THE US INDO-PACIFIC STRATEGY 2022: AN ANALYSIS

Introduction

In its 2019 “Indo-Pacific Strategy Report”, the US emphasised preparedness, partnerships, and the promotion of a networked region to realise a free and open, safe, secure, and prosperous region.  Moving ahead, its 2022 Indo-Pacific Strategy document, released in February 2022, visualises the region as free and open, more connected, prosperous, secure, and resilient.  Although the adjectives are only marginally different, there are two substantial differences between the 2019 and 2022 editions of the document.  First, while the 2019 strategy devoted separate sections to Russia, China, and North Korea, the 2022 strategy does not mention Russia at all, North Korea is mentioned just once, and references to China (PRC) are spread all across the several sections.  Second, there is far greater focus on areas of collaboration with allies and partners and the methodology of engagement, and US expectations from them.  As per the Goldwater-Nichols Defence Reorganisation Act of 1986, the President of the US is required to submit to the US Congress an annual report on the National Security Strategy.[1]  Since 2002, however, these reports have been sporadic, with the previous administration submitting the National Security Strategy of the United States of America in December 2017.[2]  The incumbent administration published an “Interim National Security Strategic Guidance” in March 2021,[3] which provided guidance to various offices and agencies to align their actions to the administration’s thought-process, even while the National Security Strategy itself is being worked-upon.  The issuance of the 2022 Indo-Pacific Strategy within a year of the issuance of this interim guidance clearly indicates the security and economic interests, focal areas, and expectations of the US.  This was aptly summed up in the statement of the US President, Joe Biden, at the October 2021 East Asia Summit, where he reaffirmed the enduring commitment of the US to the Indo-Pacific, and outlined his vision for the region, as open, connected, prosperous, resilient, and secure. This statement forms the core of the current strategy document, which covers a wide range of issues.  This article examines issues that merit attention, especially for India.
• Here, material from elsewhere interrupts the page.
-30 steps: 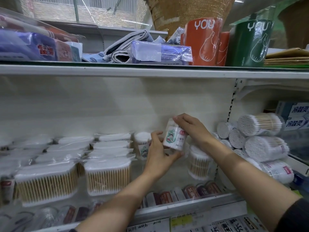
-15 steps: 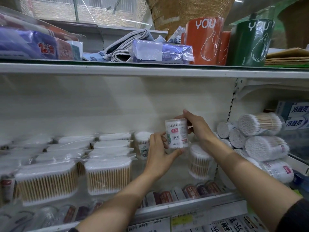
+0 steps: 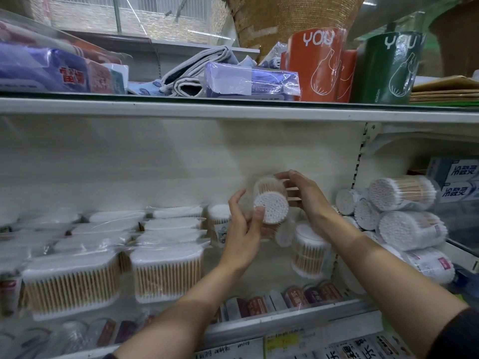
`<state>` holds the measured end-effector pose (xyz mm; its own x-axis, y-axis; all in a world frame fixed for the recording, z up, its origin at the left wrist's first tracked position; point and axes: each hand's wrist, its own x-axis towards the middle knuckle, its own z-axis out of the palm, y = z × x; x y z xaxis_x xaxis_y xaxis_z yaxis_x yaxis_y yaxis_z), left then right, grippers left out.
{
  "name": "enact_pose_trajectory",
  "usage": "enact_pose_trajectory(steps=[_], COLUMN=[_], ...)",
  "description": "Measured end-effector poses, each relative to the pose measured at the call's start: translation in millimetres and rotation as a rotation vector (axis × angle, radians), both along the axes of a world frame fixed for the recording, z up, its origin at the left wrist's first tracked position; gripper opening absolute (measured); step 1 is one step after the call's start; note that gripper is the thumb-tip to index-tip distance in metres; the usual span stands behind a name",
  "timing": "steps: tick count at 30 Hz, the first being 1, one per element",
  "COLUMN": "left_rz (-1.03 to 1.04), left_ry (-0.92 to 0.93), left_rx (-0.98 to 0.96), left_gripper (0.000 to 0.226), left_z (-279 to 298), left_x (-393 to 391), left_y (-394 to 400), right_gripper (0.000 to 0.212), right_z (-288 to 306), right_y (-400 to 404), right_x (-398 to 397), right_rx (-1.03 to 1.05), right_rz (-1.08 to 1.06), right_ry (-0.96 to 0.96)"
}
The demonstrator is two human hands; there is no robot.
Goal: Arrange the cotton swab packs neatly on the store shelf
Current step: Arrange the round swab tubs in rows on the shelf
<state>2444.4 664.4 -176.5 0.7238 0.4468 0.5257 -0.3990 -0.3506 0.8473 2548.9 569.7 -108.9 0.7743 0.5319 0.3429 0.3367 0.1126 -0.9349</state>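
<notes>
Tipping its white cotton end toward us, the round swab pack (image 3: 270,206) sits mid-air between both hands (above the shelf (image 3: 272,330)). Left hand (image 3: 242,233) pinches it at 7 o'clock; right hand (image 3: 304,194) curls round its side at 3 o'clock, with stacked rolls (image 3: 404,216) farther right.

My forearms are bare. A dark sleeve (image 3: 461,332) covers my right upper arm, and a dark cuff edge (image 3: 110,356) shows on my left.

White shelf (image 3: 233,110), pale back panel (image 3: 155,156)
</notes>
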Motion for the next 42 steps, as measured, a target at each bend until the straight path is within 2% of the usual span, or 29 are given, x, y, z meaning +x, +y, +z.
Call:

Objectives and Core Lines of Effort

The 2022 Strategy document specifies five objectives, and ten core lines-of-effort (CLOEs), which would be pursued to implement the strategy.  Although there is a complex web connecting the objectives to the core lines-of-effort, Table 1 has attempted to indicate, even if simplistically, which CLOEs could directly support each stated objective.  This might provide a better understanding of how nations would be engaged by the US, and vice versa, as the strategy is progressively operationalised.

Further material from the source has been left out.